With the rising complexity of today’s mobile devices and embedded systems, developers are facing an increasingly challenging task to design efficient memory subsystems that maximize system performance. NOR Flash often contains the boot code, operating system kernel, device drivers, middleware and other application-specific software and can result in megabytes of programs stored in non-volatile Flash memory.
Where performance is essential, these programs are moved from non-volatile memory to faster RAM for execution. However, where device size and cost are critical, an alternative approach known as Execute-in-Place (XiP) where the programs are executed directly from non-volatile memory is becoming increasingly popular.
Executing Code from NOR Flash
When using XiP, the non-volatile memory subsystem is constantly being accessed to retrieve program code and may potentially introduce memory bottlenecks into the primary execution path. Understanding the system architecture is critical to identifying any factors that affect memory performance and the resulting system performance.

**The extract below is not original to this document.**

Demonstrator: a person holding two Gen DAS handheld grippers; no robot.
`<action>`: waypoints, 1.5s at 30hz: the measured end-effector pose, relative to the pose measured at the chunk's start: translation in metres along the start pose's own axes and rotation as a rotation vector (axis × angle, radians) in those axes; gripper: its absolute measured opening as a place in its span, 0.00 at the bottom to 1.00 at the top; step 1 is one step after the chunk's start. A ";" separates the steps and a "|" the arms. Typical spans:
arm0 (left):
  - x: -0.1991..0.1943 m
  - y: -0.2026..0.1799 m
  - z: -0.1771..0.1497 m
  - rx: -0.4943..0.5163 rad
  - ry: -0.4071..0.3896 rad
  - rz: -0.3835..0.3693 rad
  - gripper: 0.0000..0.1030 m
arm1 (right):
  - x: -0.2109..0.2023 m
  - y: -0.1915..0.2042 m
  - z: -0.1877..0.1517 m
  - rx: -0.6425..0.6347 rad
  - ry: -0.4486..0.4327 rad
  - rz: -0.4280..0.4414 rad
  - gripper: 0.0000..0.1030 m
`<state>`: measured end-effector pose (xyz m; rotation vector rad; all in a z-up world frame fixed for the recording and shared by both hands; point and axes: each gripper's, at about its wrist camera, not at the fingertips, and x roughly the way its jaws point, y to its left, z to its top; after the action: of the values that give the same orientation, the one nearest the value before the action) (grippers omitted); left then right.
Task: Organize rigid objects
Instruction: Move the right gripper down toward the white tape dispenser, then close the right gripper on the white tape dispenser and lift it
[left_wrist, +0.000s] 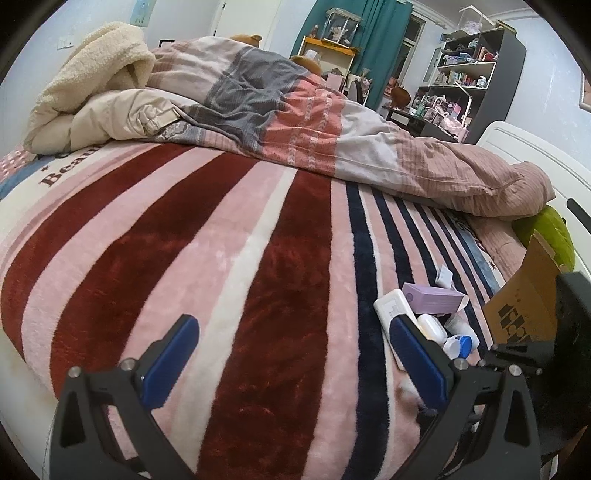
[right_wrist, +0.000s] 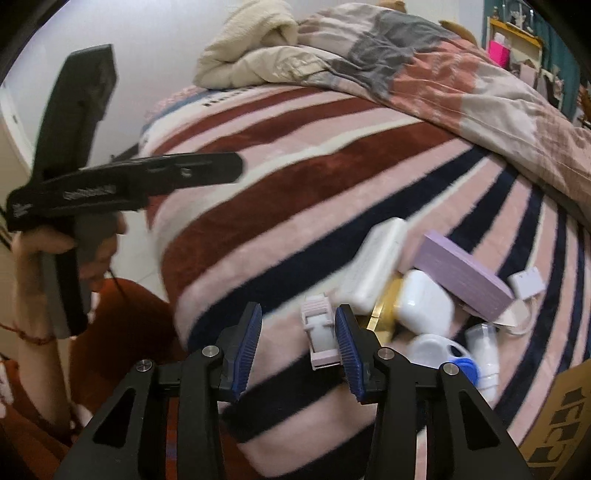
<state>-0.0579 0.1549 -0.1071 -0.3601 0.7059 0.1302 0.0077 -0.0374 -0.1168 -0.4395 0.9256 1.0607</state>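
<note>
A pile of small items lies on the striped blanket: a white flat box, a purple box, a white bottle, a pink strap-like piece, a blue-capped item and a small white adapter. The pile also shows in the left wrist view, with the purple box and white box. My right gripper is open just left of the pile, the pink piece by its right finger. My left gripper is open and empty over the blanket.
A cardboard box stands at the right of the pile, also in the right wrist view. A rumpled quilt and cream blanket cover the far bed. Shelves stand beyond. The left gripper's handle is held at the left.
</note>
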 end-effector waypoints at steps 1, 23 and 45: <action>-0.001 0.000 0.000 0.001 0.000 0.003 0.99 | 0.004 0.003 -0.001 -0.013 0.016 -0.008 0.36; -0.003 -0.025 0.006 0.105 0.152 -0.176 0.99 | 0.010 0.005 -0.015 -0.024 0.014 -0.031 0.21; -0.019 -0.040 -0.001 0.154 0.218 -0.103 0.99 | 0.034 -0.006 -0.014 0.005 -0.033 -0.001 0.38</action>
<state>-0.0631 0.1171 -0.0839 -0.2646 0.9047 -0.0626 0.0129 -0.0318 -0.1533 -0.4169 0.8989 1.0614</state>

System performance is often measured as the number of instructions per cycle (IPC). A CPU that requires 4 cycles to execute an instruction has an ideal IPC of 0.25, but many factors influence the actual IPC with one in particular, a cache miss being critical for XiP. A cache miss will stall the system as an instruction is fetched from memory, resulting in a lower IPC. Fortunately, due to a “locality of reference” in systems with level 1 and level 2 caches one can achieve cache hit rates over 99%.
Because system performance is affected by the ability of the memory subsystem to fill the cache when there is a cache miss, there are several factors to consider:
- Read Bandwidth: A high bandwidth bus is needed to minimize the overall read latency even though only a single cache line of memory is being read (typically 32 bytes). In addition, the nature of application programs requires the ability to make small, fast memory accesses throughout the entire code region with minimum latency.Read bandwidth performance varies across bus interfaces and operating frequencies and must be balanced against pin count. Consider the performance of a low-pin count SPI-DDR NOR with an initial access time of 120ns. It significantly outperforms Async Parallel NOR and is comparable to Page Mode NOR. While Burst Mode Parallel NOR has the highest bandwidth, its advantage over SPI-DDR is minimized in a cache-based system.

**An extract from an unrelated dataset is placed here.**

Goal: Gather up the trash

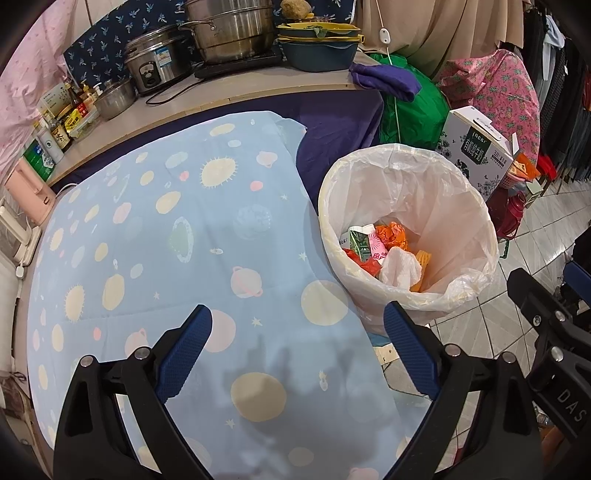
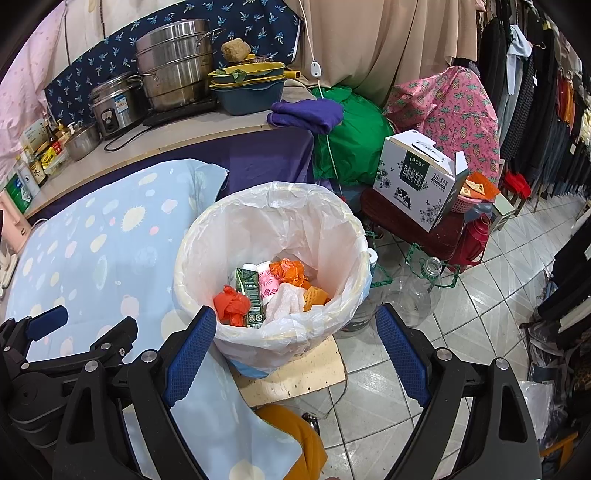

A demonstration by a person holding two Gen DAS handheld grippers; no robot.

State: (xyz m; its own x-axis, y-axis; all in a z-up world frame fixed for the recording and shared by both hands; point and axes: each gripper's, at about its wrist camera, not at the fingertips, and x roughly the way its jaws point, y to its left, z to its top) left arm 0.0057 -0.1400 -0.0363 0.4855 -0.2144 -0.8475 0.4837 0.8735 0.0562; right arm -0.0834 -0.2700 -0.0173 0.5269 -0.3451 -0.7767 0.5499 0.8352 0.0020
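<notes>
Both the left gripper (image 1: 297,328) and right gripper (image 2: 295,332) gape wide, holding nothing. Just beyond the right fingers, the bin (image 2: 271,254) holds the trash (image 2: 269,291); the tablecloth (image 1: 147,240) ahead of the left fingers looks bare, so collecting seems done. Farther off stand pots (image 1: 229,29) and a milk box (image 2: 417,177).

Crumpled wrappers and a green carton (image 2: 248,295) fill the lined bin (image 2: 273,206).

Steel pots (image 1: 225,33) on counter (image 1: 207,92); milk box (image 2: 417,177) beside pink pineapple cloth (image 2: 450,110); planet-print sheet (image 1: 166,240).
</notes>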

- Controller Latency: Initiating a read command incurs controller latency when dealing with address and protocol overhead, measured from the time the command is sent to the controller to when the controller returns the first byte of data.Controller latency is higher for SPI-DDR NOR, primarily due to the serialization of the command and address information required at the beginning of an SPI transaction. This gap in performance closes significantly as the memory bus frequency is increased. In many mobile and embedded systems a sub 200ns controller latency would provide adequate performance and allow SPI-DDR to be considered as a viable alternative to Parallel NOR.
- Instant and Average CPU Stall Times: When the next instruction to execute is not available in the cache, it must be loaded from memory. The impact on system responsiveness from instant delay depends upon how often the cache misses; if the miss rate is very low, the system can usually tolerate a relatively higher instant delay.The impact of stall time on system performance depends upon the CPU clock frequency. For CPU operating frequencies from 100 MHz to 166 MHz, SPI-DDR also provides an acceptable stall response when compared with both Burst and Page NOR. When SPI-DDR is compared to Burst Mode devices, a system developer will need to consider whether the additional pins (30+) required for the higher performance Burst Mode interface are a desirable tradeoff.
So what is the overall effect these factors have on a system’s IPC?
A typical mobile or embedded system has a cache miss rate of less than 1%. With a system with a CPU operating at 166 MHz and a 66 MHz memory bus and a cache miss rate of 0.5%, both Burst Parallel NOR and SPI-DDR NOR have a minimal impact on IPC of 1 to 2%. With a higher cache miss rate of 1%, Burst Parallel NOR provides an advantage by impacting the IPC by only 6% compared to 12% for SPI-DDR NOR.
In high-performance systems, Burst Parallel NOR will continue to be the preferred solution; however for slightly lower performance systems, SPI-DDR provides an attractive, low pin count alternative.